Action item:
Whenever the word "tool" turns up in a line below, that line should be copied.

Material to process:
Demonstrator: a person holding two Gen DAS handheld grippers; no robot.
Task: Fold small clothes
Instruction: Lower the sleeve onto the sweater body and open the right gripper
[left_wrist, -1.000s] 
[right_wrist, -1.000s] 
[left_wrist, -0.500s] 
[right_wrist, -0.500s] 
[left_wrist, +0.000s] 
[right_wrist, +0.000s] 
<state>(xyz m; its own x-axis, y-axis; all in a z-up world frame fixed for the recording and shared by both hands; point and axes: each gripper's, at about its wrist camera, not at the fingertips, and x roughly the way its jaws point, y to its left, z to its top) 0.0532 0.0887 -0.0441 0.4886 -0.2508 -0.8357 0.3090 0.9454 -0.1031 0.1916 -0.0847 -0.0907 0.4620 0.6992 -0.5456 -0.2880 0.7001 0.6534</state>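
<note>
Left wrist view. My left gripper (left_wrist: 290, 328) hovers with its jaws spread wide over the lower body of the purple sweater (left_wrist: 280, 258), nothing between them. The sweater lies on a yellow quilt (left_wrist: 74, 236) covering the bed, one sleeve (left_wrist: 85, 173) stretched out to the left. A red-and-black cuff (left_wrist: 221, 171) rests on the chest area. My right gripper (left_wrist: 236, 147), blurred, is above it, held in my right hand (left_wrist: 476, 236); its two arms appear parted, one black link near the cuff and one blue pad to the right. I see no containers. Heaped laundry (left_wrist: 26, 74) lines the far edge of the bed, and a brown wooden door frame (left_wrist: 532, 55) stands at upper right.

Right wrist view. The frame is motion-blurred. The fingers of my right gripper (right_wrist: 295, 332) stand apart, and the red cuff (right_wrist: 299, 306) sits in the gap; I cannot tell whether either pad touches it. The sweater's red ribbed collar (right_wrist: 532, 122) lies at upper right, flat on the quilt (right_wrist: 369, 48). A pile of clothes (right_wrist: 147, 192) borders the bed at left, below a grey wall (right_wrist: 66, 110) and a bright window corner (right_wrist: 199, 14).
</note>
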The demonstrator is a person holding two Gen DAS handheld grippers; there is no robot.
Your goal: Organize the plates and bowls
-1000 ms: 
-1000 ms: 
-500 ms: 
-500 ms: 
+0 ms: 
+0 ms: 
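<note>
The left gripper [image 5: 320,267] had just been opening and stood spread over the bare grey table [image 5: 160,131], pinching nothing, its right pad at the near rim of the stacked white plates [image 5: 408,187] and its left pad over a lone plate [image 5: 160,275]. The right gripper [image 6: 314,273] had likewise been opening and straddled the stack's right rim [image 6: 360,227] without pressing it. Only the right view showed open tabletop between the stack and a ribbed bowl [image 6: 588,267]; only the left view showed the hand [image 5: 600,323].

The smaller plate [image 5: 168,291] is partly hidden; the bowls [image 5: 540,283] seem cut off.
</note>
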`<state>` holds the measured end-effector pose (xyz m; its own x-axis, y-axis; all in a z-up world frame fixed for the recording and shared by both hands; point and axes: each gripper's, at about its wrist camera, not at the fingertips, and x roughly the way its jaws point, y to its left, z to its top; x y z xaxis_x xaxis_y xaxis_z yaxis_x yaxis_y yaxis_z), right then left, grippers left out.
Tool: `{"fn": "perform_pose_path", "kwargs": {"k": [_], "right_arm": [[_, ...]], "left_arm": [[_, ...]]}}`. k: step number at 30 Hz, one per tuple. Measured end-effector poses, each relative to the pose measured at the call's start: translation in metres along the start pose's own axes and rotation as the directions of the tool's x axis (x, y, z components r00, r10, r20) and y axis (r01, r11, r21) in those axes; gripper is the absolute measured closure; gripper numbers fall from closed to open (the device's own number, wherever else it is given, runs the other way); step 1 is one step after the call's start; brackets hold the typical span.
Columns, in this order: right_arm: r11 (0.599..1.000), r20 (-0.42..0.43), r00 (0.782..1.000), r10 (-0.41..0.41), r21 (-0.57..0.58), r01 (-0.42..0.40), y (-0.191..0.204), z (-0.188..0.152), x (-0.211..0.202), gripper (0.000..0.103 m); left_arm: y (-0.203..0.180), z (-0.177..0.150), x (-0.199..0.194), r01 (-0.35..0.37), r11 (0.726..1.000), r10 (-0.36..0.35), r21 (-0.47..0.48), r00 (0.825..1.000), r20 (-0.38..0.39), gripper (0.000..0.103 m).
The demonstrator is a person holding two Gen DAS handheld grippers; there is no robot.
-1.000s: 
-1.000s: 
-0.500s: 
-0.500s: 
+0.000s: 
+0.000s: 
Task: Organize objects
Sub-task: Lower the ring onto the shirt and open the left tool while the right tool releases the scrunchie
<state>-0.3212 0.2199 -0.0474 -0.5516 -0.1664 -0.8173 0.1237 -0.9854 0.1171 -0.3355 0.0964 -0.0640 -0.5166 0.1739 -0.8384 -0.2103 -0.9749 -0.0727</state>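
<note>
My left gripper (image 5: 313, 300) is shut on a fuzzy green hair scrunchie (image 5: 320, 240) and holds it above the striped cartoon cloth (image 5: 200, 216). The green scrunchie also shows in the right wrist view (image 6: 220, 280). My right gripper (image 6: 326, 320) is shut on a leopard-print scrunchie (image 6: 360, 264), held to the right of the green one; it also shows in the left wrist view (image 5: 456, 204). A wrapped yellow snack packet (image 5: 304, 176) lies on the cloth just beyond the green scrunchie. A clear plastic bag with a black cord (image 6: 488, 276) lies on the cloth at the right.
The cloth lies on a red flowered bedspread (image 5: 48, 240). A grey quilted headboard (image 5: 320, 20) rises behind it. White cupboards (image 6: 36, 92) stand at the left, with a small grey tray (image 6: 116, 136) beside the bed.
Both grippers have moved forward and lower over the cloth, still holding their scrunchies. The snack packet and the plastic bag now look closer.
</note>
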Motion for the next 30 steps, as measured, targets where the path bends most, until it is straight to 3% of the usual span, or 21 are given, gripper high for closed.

Written reply:
Tool: `{"fn": "perform_pose_path", "kwargs": {"k": [_], "right_arm": [[_, ...]], "left_arm": [[_, ...]]}}`. k: step number at 30 Hz, one per tuple. Measured end-effector poses, each relative to the pose measured at the call's start: translation in metres along the start pose's own axes and rotation as the directions of the tool's x axis (x, y, z components r00, r10, r20) and y axis (r01, r11, r21) in those axes; gripper is the absolute measured closure; gripper numbers fall from closed to open (the device's own number, wherever else it is given, runs the other way); step 1 is one step after the call's start; brackets hold the typical span.
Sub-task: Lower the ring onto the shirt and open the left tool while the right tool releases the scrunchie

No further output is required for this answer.